For the entries below, the result should be an exact transcription of the lines from the one with "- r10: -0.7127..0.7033" up to and including the one with "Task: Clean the", and only those.
┌─ Records for the exercise
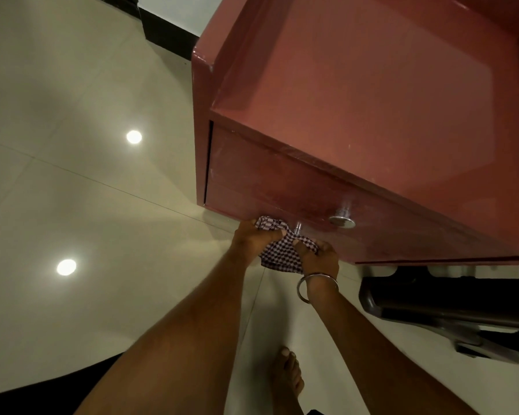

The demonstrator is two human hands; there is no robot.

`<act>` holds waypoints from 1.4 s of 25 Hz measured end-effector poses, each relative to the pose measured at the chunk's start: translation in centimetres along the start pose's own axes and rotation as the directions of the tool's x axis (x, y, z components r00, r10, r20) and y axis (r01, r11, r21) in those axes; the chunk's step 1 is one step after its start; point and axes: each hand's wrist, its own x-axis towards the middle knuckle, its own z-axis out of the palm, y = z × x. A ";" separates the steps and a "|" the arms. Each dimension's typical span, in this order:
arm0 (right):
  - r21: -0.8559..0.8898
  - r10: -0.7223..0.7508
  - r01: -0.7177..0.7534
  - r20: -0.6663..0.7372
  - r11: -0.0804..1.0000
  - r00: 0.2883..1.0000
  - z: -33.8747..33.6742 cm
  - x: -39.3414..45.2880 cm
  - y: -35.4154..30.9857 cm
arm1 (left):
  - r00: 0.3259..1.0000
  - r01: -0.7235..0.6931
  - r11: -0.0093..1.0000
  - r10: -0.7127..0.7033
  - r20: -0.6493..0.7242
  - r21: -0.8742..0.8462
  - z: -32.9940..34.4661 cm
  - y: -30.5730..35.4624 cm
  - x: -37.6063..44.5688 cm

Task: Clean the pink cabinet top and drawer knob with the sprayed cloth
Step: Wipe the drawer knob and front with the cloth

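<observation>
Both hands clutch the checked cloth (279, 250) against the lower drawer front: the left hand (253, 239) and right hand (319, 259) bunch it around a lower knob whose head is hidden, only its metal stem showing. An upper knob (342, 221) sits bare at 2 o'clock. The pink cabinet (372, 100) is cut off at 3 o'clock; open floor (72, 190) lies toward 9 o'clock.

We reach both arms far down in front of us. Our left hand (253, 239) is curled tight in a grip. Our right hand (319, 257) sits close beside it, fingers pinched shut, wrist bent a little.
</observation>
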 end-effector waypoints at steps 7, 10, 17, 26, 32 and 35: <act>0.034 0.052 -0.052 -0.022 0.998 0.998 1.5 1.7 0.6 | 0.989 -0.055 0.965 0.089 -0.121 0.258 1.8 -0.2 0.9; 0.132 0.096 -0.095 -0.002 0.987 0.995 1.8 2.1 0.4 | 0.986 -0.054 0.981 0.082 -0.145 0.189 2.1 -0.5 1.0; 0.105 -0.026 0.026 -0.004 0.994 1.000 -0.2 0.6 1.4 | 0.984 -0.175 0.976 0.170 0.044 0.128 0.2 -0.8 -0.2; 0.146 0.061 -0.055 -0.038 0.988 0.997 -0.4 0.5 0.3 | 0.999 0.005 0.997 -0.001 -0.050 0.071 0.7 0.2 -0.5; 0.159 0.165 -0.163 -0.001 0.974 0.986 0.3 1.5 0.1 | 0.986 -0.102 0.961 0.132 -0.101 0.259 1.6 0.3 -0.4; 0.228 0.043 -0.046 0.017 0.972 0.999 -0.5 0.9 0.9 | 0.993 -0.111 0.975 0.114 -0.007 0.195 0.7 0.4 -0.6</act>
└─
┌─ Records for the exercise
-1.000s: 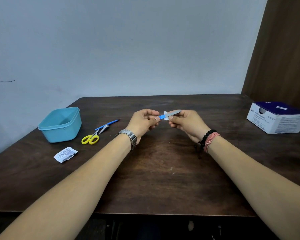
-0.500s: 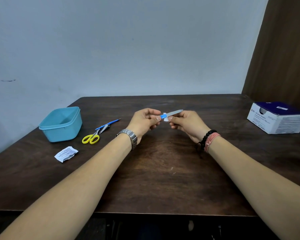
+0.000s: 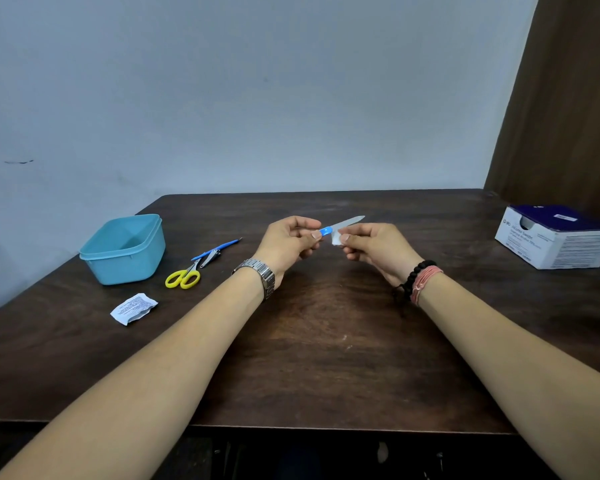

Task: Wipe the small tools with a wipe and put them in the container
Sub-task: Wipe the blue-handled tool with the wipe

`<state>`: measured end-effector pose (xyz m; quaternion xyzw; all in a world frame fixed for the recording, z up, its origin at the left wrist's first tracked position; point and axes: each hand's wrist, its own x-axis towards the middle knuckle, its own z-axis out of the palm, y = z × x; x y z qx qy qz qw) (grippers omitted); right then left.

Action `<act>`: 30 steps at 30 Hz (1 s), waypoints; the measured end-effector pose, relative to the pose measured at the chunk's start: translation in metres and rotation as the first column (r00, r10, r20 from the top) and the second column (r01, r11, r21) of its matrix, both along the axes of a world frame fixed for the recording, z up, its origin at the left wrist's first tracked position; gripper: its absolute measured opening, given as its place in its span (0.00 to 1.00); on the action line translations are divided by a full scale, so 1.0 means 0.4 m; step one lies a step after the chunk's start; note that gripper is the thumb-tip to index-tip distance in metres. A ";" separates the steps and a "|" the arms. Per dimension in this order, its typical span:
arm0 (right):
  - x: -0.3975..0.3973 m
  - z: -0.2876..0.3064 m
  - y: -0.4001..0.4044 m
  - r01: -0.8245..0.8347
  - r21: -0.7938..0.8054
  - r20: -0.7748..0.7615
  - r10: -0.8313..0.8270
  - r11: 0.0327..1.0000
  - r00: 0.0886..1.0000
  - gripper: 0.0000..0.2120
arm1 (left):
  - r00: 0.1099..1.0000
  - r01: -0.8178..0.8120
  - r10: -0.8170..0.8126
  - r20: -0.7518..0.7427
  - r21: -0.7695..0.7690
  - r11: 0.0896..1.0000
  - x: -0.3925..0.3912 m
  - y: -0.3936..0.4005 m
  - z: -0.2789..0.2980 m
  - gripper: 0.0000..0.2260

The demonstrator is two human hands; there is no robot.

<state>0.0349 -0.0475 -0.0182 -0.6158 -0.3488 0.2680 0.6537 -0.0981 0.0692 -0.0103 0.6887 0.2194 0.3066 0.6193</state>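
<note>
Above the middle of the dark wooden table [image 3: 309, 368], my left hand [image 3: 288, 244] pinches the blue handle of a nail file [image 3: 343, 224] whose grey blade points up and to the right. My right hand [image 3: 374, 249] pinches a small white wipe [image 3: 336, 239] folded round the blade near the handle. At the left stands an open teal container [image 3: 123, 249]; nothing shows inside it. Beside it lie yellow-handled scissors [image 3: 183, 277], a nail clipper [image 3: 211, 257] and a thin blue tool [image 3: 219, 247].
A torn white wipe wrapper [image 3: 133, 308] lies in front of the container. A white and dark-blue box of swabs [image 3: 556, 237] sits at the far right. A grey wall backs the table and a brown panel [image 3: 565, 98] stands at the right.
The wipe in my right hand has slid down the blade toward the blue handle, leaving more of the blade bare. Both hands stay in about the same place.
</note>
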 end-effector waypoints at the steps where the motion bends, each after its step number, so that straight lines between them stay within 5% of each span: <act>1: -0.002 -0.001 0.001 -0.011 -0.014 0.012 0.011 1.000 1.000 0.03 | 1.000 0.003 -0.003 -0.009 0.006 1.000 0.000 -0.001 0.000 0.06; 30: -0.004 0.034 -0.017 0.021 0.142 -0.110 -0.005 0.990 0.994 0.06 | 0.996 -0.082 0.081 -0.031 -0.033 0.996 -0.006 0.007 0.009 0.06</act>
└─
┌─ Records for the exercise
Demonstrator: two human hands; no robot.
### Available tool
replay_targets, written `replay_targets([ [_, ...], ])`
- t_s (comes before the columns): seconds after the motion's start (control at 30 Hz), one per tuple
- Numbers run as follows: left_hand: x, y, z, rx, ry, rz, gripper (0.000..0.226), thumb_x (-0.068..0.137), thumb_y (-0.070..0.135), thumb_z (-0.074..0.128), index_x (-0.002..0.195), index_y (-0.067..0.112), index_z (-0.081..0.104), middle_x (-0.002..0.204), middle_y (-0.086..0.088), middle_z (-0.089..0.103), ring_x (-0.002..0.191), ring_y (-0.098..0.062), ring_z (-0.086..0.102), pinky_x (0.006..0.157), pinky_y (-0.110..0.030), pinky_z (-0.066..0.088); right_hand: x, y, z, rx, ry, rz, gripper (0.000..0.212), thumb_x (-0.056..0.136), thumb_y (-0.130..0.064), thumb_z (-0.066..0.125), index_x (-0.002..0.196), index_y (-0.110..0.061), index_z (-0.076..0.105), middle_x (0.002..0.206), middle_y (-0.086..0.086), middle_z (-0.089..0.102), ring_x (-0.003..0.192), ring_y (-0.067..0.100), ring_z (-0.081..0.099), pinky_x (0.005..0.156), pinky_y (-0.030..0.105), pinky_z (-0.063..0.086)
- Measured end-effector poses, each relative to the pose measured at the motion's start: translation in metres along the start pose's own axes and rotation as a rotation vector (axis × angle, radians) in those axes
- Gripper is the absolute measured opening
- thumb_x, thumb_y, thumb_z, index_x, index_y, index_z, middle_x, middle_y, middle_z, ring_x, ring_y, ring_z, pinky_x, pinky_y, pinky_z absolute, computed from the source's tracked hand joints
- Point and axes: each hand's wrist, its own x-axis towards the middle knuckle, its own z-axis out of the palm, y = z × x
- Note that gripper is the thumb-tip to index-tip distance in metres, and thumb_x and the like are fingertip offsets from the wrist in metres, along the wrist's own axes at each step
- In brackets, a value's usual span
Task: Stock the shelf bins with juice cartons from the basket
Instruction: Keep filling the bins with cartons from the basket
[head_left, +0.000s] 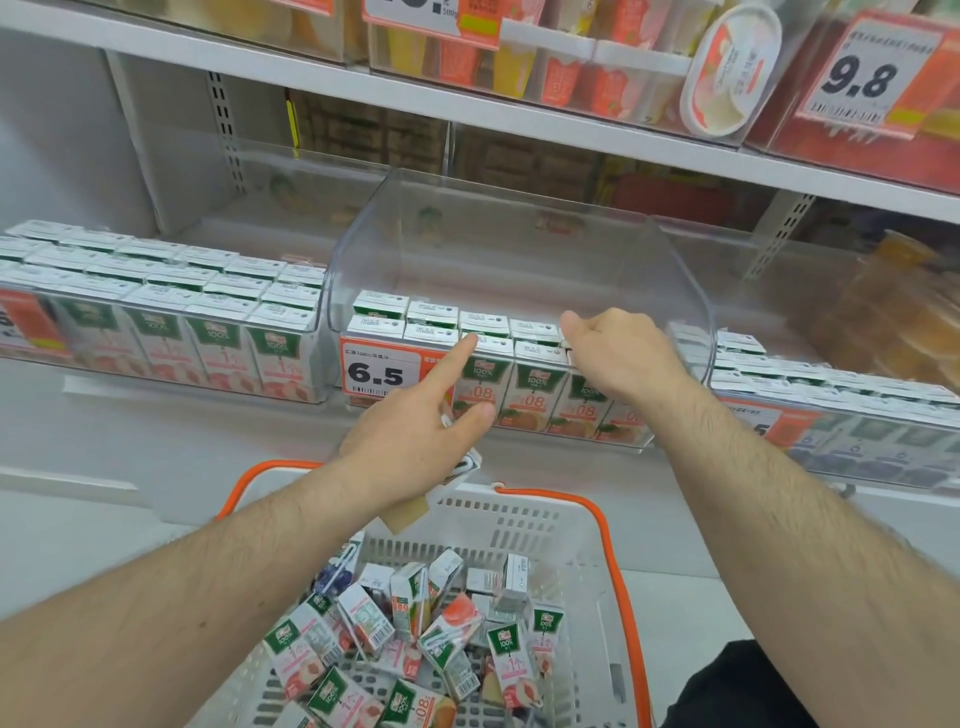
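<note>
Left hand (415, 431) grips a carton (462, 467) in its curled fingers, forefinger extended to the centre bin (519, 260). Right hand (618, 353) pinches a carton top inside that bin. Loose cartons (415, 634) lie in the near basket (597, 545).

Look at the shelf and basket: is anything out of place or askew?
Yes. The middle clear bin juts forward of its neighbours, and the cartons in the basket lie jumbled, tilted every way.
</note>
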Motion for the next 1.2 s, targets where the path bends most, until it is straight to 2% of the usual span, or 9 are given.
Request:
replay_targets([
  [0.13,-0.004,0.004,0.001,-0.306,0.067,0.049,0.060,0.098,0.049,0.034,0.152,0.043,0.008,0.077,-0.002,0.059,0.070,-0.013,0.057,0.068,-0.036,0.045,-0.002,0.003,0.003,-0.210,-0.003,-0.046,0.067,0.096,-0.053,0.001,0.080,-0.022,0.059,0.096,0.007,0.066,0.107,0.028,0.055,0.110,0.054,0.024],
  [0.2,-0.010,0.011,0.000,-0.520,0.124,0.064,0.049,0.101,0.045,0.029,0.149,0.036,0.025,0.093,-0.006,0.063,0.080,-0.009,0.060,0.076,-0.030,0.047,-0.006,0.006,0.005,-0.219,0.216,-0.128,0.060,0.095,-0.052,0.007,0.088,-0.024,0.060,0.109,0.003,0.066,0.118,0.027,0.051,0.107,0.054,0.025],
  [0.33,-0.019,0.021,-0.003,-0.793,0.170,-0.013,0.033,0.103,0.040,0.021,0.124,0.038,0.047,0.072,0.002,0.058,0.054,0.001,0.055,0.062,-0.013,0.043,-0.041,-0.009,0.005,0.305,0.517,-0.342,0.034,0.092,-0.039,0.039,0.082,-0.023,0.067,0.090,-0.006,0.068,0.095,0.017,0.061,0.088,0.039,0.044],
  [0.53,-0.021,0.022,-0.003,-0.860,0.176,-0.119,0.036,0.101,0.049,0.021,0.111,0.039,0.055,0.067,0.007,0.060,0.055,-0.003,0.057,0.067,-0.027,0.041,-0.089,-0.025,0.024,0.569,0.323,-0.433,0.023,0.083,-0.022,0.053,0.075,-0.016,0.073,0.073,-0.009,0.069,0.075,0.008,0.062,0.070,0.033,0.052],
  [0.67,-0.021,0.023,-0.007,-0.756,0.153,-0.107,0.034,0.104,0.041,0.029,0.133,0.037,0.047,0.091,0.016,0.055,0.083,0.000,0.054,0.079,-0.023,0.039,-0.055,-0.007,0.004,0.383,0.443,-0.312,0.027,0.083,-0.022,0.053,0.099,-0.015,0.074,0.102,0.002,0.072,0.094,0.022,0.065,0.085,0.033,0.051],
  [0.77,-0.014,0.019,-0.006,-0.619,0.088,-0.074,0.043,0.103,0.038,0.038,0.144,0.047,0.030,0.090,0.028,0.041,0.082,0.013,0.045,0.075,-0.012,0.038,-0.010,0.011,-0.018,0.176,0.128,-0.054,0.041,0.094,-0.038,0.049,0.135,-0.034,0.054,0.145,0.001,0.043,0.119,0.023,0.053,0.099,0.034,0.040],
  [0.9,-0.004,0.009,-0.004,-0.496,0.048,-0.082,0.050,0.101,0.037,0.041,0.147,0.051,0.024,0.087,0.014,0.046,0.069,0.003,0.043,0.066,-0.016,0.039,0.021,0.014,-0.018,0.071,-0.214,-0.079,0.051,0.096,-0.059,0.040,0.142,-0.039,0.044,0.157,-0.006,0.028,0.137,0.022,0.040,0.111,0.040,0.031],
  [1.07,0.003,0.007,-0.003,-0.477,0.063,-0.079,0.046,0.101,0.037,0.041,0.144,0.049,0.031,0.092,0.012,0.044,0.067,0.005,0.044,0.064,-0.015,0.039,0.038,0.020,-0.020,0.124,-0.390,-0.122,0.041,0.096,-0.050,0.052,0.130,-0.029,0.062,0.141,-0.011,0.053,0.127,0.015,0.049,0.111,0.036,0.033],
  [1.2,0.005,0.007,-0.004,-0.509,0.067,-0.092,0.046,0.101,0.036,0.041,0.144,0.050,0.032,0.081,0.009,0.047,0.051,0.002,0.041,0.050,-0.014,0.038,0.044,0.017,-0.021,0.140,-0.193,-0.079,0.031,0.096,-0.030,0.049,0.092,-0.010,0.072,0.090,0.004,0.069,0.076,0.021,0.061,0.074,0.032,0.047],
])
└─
» Exercise output
  - r10: -0.7127..0.7033
  - r20: -0.6493..0.7242
  - r21: -0.8742..0.8462
  - z: -32.9940..34.4661 cm
  - y: -30.5730..35.4624 cm
  - x: -37.6063..44.5688 cm

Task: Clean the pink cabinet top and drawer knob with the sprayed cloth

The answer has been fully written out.